Chronic Kidney Disease and Albuminuria in Children with Sickle Cell Disease

Summary Background and objectives Sickle cell nephropathy begins in childhood and may progress to renal failure. Albuminuria is a sensitive marker of glomerular damage that may indicate early chronic kidney disease (CKD). Design, setting, participants, & measurements The aims of this study were to determine the cross-sectional prevalence and clinical correlates of albuminuria and CKD among children with sickle cell disease (SCD).
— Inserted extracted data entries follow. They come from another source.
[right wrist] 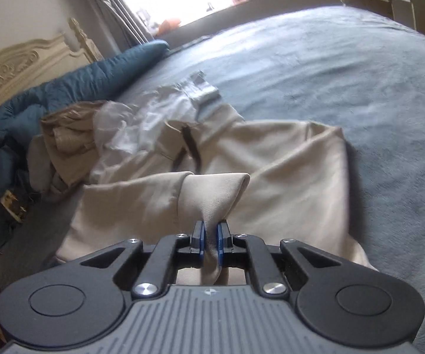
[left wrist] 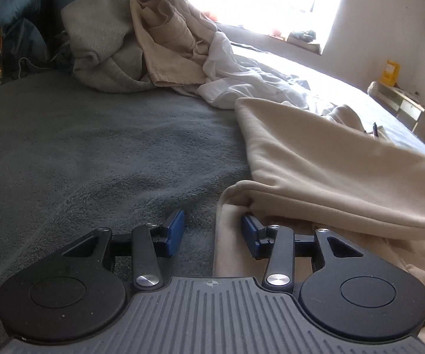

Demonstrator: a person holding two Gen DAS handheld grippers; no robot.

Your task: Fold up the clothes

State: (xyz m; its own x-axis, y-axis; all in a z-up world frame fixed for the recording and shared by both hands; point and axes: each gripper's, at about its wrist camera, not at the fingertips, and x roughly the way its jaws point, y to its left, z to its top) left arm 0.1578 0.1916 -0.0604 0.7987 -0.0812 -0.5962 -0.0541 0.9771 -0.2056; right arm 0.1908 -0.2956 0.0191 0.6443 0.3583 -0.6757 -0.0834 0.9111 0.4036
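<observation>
Soft, limp cream garment (right wrist: 271,159): right hand-held gripper (right wrist: 211,236) pinches a fold; left hand-held gripper (left wrist: 212,233) gapes empty at its nine-o'clock edge.

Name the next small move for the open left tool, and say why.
Probably close the left tool on the cream garment edge lying between its pads: the right tool already pinches a fold, so a second grip lets both lift it.
</observation>
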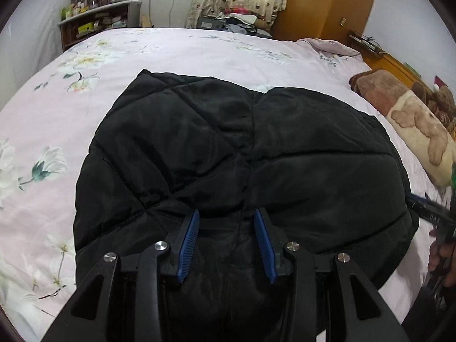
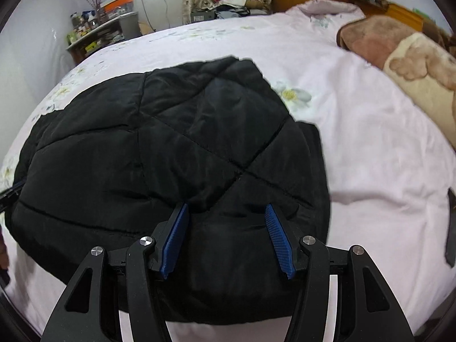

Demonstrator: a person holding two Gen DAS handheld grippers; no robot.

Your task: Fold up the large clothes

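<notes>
The black quilted jacket's [image 1: 242, 148] near edge is hidden behind the left gripper [image 1: 227, 213]. A hand [image 1: 440, 252] is cropped at the right edge; the shelf's [image 1: 94, 22] items are too small to identify.

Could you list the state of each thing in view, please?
Black quilted jacket: partly folded, lying on the bed.
Floral bed sheet: spread flat.
Left claw: open over the jacket.
Right claw: open over the jacket.
Bear blanket: bunched at bedside.
</notes>
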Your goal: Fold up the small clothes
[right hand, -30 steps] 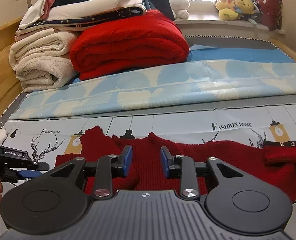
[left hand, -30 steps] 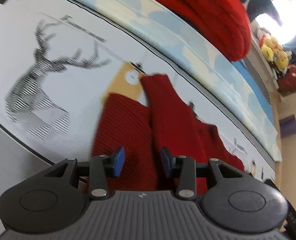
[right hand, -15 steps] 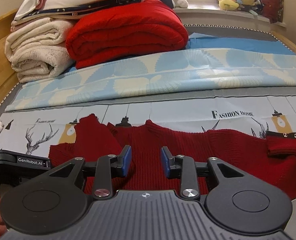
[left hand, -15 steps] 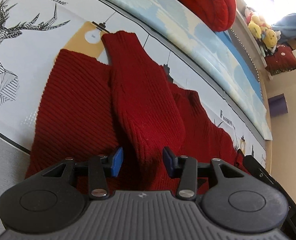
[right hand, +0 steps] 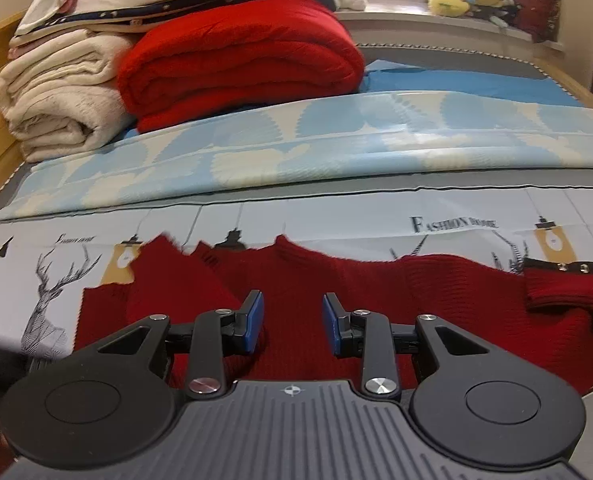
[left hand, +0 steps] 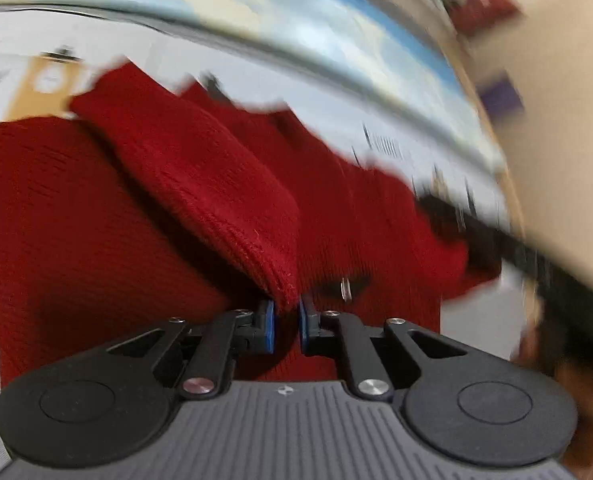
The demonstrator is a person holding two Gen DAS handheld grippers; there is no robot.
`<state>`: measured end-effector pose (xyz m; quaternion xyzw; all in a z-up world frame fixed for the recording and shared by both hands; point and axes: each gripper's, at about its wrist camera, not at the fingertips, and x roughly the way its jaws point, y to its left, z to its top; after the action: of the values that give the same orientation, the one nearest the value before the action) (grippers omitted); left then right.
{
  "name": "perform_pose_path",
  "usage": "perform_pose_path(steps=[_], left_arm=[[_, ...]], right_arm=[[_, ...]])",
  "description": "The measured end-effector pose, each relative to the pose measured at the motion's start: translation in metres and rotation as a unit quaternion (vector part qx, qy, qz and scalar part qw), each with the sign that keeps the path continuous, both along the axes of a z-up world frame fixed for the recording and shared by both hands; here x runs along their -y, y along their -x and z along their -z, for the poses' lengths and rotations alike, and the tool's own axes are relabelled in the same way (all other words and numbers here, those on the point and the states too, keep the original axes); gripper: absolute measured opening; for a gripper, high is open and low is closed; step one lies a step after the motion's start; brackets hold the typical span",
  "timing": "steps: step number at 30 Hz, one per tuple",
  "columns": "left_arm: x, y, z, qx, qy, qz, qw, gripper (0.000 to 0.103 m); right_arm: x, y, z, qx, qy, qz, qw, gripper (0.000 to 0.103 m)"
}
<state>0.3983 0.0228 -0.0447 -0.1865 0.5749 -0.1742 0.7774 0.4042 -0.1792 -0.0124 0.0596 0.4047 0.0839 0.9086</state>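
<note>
Red knit sweater (right hand: 376, 296) lies below "FASHION HOME" lettering (right hand: 454, 224).

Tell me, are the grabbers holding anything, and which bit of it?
The left gripper has just been closing on the dark red sweater, pinching the cuff end of its folded-over sleeve. The right gripper is open above the sweater, holding nothing.

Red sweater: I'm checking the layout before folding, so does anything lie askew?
Yes. The sweater's left sleeve lies folded across the body, its cuff pinched in the left gripper.
</note>
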Motion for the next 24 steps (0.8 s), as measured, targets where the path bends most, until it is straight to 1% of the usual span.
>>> perform_pose_path(steps=[1,3,6,8,10,13,15,17,20,21,22,24], left_arm=[[0.003,0.001,0.002,-0.008,-0.009,0.012,0.9998,0.020],[-0.005,0.002,0.004,-0.018,-0.013,0.006,0.9997,0.029],[-0.035,-0.001,-0.004,-0.012,-0.014,-0.049,0.9987,0.037],[-0.059,-0.002,-0.012,-0.004,-0.006,-0.090,0.9959,0.037],[-0.081,-0.001,-0.016,-0.001,-0.007,-0.134,0.9910,0.037],[-0.107,0.001,-0.015,-0.011,-0.034,-0.197,0.9797,0.037],[-0.118,0.000,-0.013,-0.022,-0.044,-0.223,0.9736,0.037],[-0.125,0.000,-0.012,-0.027,-0.044,-0.235,0.9707,0.037],[-0.132,0.002,-0.013,-0.026,-0.036,-0.238,0.9703,0.037],[-0.132,0.004,-0.015,-0.023,-0.036,-0.238,0.9703,0.040],[-0.133,0.006,-0.018,-0.021,-0.037,-0.239,0.9701,0.041],[-0.135,0.007,-0.020,-0.020,-0.038,-0.240,0.9698,0.041]], right_arm=[[0.002,-0.001,0.001,0.000,0.001,0.006,1.000,0.034],[0.004,-0.004,0.003,-0.003,0.002,0.013,1.000,0.034],[0.004,-0.005,0.006,-0.009,-0.003,0.013,1.000,0.034],[0.000,-0.006,0.008,-0.012,-0.010,-0.001,1.000,0.037],[-0.008,-0.004,0.011,-0.012,-0.016,-0.025,0.999,0.043],[-0.026,-0.003,0.017,-0.011,-0.014,-0.063,0.998,0.043],[-0.042,-0.002,0.023,-0.010,-0.009,-0.088,0.996,0.043],[-0.058,-0.001,0.028,-0.011,-0.001,-0.110,0.994,0.044],[-0.081,0.004,0.029,-0.003,0.016,-0.146,0.989,0.046],[-0.089,0.007,0.029,0.004,0.025,-0.163,0.986,0.050],[-0.095,0.010,0.029,0.010,0.035,-0.179,0.983,0.052],[-0.109,0.019,0.034,0.020,0.068,-0.213,0.974,0.053]])
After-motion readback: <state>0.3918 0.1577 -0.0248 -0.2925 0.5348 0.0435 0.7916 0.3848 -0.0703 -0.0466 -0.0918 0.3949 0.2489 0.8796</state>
Over a 10-year period (1995 to 2005) 410 pediatric SCD patients ages 2 to 21 years were enrolled: 261 with hemoglobin SS (HbSS) or HbSβ 0 thalassemia (HbSβ 0 ) and 149 with HbSC or HbSβ + thalassemia (HbSβ + ). The albumin/creatinine ratio (ACR) of spot-urine specimens and serum creatinine were measured; abnormal albuminuria was defined as urinary ACR ≥ 30 mg/g. Results The prevalence of abnormal albuminuria was 20.7% (23.0% in HbSS/HbSβ 0 , 16.8% in HbSC/HbSβ + ). Among HbSS/HbSβ 0 , abnormal albuminuria was associated with increasing age and lower baseline hemoglobin. GFR, estimated in 189 patients using the updated Schwartz formula, correlated negatively with age ( r = −0.27, P = 0.0002). CKD defined according to the Kidney Disease: Improving Global Outcomes study was present in 26.5% (50 of 189) of patients: stage 1 in 27 (14.8%) and stage 2 in 22 (11.6%). In multivariate analysis, age and HbSC/HbSβ + genotype were associated with CKD. Conclusions This is the first study to stage CKD in children with SCD and highlights a high prevalence of albuminuria and glomerular injury early in life. Detecting CKD in childhood could allow for earlier intervention and prevention of renal failure in adulthood.